Faleceu o padre Manuel Garcia da Silveira, pároco jubilado da Igreja Matriz de Velas

Faleceu aos 81 anos de idade o padre Manuel Garcia da Silveira, pároco jubilado da Igreja Matriz de Velas.

O sacerdote, que vivia em São Jorge desde 1980, é autor de dois livros, o ultimo dos quais entregue ao Papa Francisco em 2017.

Natural do Faial, mais concretamente da Praia do Almoxarife, o sacerdote tinha uma especial atenção ao património artístico religioso, nomeadamente à arte Sacra, sendo este o objeto de estudo do seu último livro “Subsídios para o Estudo do Património Artístico e Cultural da Matriz de Velas”.

O livro foi apresentado no âmbito das comemorações dos 50 anos da ordenação, que ocorreu em 1967, na Igreja de Nossa Senhora da Graça, na Praia do Almoxarife, em 2017.

No ano anterior, em parceria com António Neves Leal, tinha lançado a sua biografia, intitulada “Pegadas de Uma Caminhada”.

A obra, com mais de 400 páginas, retrata a sua vida, desde a sua infância à intimidade familiar, passando por eventos como a sua formação de seminarista, a sua ordenação sacerdotal e as experiências de imigração até às efemérides a que esteve ligado.

O Padre Manuel Garcia da Silveira nasceu na freguesia da Praia do Almoxarife, no concelho da Horta, na ilha do Faial, a 20 de Fevereiro de 1941. Estudou e formou-se no Seminário Episcopal e Angra, tendo sido ordenado presbítero no dia 8 de Junho de 1967, na igreja paroquial da sua terra natal por D. Jaime Garcia Goulart, bispo de Díli.

Trabalhou algum tempo junto das comunidades emigrantes dos Estados Unidos da América, onde estava a sua família, sendo nomeado em 1969 pároco da Piedade e da Calheta do Nesquim, na ilha do Pico. Em 1975 é nomeado pároco da Luz na ilha Graciosa e 1980 pároco das Velas na ilha de S. Jorge até ao à sua jubilação. Nessa ilha foi simultaneamente pároco de Santo Amaro, sendo o primeiro pároco da Beira, localidade elevada a paróquia em 1982. Desde que deixou de ser pároco foi nomeado capelão da Casa de Repousa João Inácio Sousa e da Santa Casa da Misericórdia das Velas.

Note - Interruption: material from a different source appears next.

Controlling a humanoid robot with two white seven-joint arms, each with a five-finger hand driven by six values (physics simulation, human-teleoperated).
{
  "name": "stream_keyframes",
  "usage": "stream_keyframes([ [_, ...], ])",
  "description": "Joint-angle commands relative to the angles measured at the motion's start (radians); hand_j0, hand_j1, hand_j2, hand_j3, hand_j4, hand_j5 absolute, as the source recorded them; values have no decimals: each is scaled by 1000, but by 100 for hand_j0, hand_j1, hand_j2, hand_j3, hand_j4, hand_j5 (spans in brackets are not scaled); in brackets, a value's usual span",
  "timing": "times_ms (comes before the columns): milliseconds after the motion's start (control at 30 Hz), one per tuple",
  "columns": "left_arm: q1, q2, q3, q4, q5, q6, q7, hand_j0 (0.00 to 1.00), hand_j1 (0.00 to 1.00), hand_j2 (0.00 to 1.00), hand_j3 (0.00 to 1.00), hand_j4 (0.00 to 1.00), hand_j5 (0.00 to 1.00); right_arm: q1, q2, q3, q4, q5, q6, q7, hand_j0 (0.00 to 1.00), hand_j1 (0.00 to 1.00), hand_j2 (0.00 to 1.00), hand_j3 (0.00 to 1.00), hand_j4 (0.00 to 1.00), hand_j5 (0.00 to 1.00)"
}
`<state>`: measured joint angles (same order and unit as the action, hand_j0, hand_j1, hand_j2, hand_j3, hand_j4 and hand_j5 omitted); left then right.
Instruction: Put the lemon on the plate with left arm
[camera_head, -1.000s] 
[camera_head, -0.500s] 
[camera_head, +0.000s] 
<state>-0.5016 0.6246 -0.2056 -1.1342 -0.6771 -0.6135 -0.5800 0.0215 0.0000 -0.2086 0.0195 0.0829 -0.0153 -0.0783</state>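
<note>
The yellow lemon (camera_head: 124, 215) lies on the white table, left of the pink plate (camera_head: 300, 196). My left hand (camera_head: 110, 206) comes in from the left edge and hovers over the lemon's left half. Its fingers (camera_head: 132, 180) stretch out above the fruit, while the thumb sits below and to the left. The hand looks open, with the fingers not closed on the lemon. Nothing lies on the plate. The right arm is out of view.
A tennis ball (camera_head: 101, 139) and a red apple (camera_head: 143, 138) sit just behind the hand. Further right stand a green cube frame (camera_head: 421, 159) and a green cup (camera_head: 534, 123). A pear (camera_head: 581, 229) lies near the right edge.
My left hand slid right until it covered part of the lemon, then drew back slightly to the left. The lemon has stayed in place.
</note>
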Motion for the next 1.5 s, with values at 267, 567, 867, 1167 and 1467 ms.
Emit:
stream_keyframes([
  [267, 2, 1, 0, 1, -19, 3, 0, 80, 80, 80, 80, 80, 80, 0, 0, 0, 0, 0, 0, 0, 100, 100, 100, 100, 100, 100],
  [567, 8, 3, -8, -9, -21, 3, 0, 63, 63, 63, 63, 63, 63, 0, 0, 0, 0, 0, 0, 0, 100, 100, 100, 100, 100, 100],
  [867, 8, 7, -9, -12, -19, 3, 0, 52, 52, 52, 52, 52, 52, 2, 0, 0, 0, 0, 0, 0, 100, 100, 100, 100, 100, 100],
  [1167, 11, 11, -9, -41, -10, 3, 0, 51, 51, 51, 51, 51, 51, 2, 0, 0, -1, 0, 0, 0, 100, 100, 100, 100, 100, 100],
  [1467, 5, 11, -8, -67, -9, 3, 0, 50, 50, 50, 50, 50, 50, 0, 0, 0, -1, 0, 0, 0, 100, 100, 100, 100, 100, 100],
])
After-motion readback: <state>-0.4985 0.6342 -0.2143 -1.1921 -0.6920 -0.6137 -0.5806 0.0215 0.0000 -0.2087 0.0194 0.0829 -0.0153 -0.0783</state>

Numa nota enviada ao Igreja Açores, o  Administrador Diocesano de Angra lamenta a morte “deste ilustre membro do presbitério açoriano, que ao longo de mais de 50 anos dedicou a sua vida ao Povo de Deus nas ilhas do Pico, na Graciosa e em São Jorge; destaca a sensibilidade e delicadeza no trato com as pessoas e instituições que serviu, bem como o seu amor à cultura, à pregação, ao ensino e ao património religioso.”

O cónego Hélder Fonseca Mendes “apresenta as condolências à família, ao presbitério e aos amigos que nos últimos anos o acompanharam dedicadamente na saúde e na doença”.